Work item >>
Restate word for word the line containing "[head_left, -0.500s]" and each line that follows it, through the last line below, and nothing else.

---*---

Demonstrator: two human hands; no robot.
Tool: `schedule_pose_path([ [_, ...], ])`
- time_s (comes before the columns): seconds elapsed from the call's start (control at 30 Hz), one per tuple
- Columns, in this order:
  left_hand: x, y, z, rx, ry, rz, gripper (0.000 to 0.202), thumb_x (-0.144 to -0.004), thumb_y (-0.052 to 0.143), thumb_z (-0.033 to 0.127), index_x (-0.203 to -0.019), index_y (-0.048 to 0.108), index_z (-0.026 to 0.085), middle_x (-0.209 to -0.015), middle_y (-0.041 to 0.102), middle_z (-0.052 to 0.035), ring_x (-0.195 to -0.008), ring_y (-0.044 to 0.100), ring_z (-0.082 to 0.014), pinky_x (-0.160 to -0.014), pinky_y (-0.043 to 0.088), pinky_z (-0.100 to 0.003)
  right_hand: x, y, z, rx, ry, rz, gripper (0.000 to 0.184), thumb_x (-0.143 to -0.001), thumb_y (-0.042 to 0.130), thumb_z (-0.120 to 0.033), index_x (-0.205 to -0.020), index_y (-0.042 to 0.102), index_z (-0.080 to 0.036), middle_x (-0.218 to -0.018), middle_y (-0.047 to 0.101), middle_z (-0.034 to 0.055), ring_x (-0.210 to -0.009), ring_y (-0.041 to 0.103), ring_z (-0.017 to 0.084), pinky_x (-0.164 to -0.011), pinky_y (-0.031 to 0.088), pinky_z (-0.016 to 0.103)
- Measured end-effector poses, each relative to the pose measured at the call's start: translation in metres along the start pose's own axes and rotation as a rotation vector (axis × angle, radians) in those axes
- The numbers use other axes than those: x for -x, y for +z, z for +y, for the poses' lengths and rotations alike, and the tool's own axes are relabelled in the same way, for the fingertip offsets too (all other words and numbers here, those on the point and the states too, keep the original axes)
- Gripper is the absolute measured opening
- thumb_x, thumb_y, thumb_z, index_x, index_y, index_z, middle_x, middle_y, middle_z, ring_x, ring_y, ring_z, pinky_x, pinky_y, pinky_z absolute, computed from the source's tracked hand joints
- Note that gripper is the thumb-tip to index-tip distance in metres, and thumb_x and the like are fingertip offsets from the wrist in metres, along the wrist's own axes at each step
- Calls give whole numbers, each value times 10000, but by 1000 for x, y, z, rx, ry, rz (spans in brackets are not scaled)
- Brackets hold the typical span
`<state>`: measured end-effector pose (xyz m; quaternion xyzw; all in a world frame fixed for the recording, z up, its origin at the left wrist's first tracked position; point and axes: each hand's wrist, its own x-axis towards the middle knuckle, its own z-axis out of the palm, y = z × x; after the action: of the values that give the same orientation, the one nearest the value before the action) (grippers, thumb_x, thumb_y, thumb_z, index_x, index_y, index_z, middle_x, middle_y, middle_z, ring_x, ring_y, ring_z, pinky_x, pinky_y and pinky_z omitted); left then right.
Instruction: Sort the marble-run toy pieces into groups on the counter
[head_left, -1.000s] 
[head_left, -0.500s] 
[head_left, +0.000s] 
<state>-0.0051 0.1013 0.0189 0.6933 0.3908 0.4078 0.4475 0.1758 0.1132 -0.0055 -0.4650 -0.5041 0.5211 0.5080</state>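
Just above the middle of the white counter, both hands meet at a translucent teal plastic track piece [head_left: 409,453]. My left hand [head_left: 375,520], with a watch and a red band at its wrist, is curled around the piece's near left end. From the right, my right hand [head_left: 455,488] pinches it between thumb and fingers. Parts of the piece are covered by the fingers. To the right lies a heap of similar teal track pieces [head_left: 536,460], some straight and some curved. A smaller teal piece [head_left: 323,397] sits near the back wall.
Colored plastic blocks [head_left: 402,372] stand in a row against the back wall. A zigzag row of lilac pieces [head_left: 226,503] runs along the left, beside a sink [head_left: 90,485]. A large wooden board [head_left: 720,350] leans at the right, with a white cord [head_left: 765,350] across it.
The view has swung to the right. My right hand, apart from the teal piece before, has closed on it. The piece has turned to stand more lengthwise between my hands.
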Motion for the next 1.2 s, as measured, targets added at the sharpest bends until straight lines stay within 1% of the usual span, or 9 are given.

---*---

Response to the exercise >>
[head_left, -0.500s] 
[head_left, +0.000s] 
<state>-0.0051 0.1013 0.0189 0.6933 0.3908 0.4078 0.4475 0.1758 0.1132 -0.0055 -0.4650 -0.5041 0.5211 0.5080</state>
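Just above the middle of the white counter, both hands meet at a translucent teal plastic track piece [head_left: 409,453]. My left hand [head_left: 375,520], with a watch and a red band at its wrist, is curled around the piece's near left end. From the right, my right hand [head_left: 455,488] pinches it between thumb and fingers. Parts of the piece are covered by the fingers. To the right lies a heap of similar teal track pieces [head_left: 536,460], some straight and some curved. A smaller teal piece [head_left: 323,397] sits near the back wall.
Colored plastic blocks [head_left: 402,372] stand in a row against the back wall. A zigzag row of lilac pieces [head_left: 226,503] runs along the left, beside a sink [head_left: 90,485]. A large wooden board [head_left: 720,350] leans at the right, with a white cord [head_left: 765,350] across it.
The view has swung to the right. My right hand, apart from the teal piece before, has closed on it. The piece has turned to stand more lengthwise between my hands.
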Motion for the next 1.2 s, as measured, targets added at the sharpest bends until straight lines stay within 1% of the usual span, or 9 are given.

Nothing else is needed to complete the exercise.